Dataset excerpts
•••••

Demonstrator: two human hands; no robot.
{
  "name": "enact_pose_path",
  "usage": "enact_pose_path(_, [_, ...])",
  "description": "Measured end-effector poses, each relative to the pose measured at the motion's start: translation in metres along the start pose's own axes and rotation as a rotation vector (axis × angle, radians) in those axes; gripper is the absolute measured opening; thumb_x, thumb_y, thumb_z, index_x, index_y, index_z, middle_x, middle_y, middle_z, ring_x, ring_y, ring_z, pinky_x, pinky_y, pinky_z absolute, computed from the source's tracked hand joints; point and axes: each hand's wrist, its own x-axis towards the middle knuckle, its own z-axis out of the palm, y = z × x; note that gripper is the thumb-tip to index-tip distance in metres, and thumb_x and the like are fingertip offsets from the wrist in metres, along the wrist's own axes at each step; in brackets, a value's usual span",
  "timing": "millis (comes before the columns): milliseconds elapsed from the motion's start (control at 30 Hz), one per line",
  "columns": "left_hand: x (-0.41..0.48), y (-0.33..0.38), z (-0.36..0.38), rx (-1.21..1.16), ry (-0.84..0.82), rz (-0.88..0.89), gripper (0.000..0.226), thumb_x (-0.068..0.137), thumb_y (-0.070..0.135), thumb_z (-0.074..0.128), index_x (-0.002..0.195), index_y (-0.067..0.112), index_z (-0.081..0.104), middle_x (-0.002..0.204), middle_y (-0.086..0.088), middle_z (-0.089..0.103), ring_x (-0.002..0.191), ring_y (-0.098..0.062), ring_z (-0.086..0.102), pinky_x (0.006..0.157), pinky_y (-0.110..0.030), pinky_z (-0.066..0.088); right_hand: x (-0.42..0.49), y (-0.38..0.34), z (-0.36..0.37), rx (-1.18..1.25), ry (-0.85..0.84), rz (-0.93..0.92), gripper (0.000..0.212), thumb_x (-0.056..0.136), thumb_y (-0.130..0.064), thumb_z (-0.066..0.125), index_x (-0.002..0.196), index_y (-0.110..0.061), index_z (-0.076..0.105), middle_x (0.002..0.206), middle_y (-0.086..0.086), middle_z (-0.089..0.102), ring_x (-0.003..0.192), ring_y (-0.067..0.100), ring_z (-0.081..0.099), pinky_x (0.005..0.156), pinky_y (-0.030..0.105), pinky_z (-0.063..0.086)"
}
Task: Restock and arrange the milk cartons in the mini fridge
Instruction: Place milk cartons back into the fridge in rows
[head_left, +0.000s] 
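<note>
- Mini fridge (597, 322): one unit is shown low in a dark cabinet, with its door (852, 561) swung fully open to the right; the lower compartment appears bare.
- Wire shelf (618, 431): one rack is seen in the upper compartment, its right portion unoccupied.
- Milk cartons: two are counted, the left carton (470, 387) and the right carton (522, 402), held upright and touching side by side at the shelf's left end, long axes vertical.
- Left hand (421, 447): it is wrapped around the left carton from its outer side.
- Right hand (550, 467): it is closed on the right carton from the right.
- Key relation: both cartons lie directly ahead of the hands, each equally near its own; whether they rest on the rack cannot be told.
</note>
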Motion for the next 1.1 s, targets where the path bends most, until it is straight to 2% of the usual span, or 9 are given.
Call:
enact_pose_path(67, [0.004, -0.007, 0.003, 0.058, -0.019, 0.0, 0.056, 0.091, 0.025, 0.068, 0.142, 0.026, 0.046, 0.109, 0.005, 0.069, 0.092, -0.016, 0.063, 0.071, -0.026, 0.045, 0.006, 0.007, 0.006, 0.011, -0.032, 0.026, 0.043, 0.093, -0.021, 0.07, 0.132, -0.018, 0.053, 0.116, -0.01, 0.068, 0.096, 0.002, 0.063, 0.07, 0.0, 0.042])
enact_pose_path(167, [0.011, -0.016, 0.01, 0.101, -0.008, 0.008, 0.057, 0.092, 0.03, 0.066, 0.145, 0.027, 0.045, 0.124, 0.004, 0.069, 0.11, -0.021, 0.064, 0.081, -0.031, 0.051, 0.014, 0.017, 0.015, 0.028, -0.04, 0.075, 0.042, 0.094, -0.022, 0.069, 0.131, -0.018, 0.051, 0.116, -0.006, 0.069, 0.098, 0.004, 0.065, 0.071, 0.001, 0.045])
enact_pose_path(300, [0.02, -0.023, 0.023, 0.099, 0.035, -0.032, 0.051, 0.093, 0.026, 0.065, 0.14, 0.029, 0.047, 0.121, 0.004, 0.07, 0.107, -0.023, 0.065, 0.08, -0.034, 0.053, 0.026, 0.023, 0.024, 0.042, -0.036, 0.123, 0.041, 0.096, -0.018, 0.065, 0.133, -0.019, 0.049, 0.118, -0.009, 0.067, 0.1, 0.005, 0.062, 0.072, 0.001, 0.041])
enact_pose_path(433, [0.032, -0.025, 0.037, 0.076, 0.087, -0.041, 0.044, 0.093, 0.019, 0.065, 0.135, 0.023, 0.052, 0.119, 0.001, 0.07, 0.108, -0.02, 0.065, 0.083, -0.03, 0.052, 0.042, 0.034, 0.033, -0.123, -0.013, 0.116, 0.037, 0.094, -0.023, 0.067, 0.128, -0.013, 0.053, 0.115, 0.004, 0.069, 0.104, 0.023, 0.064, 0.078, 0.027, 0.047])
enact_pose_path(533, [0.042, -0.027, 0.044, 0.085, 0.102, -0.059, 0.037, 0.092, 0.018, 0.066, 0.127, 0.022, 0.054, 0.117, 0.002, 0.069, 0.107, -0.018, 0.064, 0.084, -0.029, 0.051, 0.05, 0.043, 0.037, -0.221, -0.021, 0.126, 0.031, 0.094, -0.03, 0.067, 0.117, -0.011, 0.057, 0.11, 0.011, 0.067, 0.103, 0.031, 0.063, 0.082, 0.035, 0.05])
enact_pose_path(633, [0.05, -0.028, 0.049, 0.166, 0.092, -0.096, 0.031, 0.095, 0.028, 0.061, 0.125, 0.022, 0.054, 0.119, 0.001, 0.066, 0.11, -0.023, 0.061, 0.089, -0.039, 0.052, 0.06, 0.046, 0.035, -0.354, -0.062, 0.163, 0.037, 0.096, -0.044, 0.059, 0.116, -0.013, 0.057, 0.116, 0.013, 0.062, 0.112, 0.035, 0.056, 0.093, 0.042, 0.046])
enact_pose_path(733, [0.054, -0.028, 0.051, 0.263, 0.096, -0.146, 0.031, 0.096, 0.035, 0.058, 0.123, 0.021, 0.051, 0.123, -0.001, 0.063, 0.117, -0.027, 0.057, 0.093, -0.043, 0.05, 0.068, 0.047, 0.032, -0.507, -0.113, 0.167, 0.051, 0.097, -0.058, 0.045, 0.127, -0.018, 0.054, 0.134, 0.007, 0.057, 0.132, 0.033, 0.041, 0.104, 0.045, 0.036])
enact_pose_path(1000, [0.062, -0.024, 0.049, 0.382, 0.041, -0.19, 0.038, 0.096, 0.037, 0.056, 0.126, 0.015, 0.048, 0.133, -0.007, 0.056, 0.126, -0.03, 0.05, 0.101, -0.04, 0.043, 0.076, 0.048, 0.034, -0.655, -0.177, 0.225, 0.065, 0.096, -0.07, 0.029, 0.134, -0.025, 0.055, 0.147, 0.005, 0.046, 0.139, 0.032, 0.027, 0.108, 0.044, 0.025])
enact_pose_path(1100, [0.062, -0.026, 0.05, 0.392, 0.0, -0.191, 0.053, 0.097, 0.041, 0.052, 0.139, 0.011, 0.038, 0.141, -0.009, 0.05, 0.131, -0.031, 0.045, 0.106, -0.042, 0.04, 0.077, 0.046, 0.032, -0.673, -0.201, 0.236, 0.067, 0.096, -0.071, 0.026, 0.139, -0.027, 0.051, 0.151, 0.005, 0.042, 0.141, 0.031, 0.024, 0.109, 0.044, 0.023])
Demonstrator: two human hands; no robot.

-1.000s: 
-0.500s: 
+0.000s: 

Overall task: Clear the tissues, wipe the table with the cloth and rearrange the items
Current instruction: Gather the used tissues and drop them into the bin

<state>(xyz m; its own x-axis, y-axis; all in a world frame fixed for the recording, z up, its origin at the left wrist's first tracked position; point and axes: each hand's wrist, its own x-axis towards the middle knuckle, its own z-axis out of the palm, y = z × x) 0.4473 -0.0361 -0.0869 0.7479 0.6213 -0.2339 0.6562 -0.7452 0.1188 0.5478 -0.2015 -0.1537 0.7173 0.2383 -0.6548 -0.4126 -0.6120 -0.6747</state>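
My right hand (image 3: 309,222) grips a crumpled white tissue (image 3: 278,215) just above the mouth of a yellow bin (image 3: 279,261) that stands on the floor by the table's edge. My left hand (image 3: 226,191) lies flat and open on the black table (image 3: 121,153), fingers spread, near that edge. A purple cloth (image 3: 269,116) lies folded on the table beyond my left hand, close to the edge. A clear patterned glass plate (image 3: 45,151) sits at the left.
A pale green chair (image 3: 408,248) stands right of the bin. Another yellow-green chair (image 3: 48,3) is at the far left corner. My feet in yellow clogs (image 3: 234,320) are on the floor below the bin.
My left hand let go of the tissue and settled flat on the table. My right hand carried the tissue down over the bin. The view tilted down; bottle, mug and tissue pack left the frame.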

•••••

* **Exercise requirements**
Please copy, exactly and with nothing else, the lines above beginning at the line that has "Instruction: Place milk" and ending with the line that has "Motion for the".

* **Expected output**
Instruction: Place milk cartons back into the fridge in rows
[head_left, +0.000s] 
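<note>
- Mini fridge (597, 322): one unit is shown low in a dark cabinet, with its door (852, 561) swung fully open to the right; the lower compartment appears bare.
- Wire shelf (618, 431): one rack is seen in the upper compartment, its right portion unoccupied.
- Milk cartons: two are counted, the left carton (470, 387) and the right carton (522, 402), held upright and touching side by side at the shelf's left end, long axes vertical.
- Left hand (421, 447): it is wrapped around the left carton from its outer side.
- Right hand (550, 467): it is closed on the right carton from the right.
- Key relation: both cartons lie directly ahead of the hands, each equally near its own; whether they rest on the rack cannot be told.
</note>
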Motion for the next 1.1 s, targets where the path bends most, until it is straight to 2% of the usual span, or 9 are given.

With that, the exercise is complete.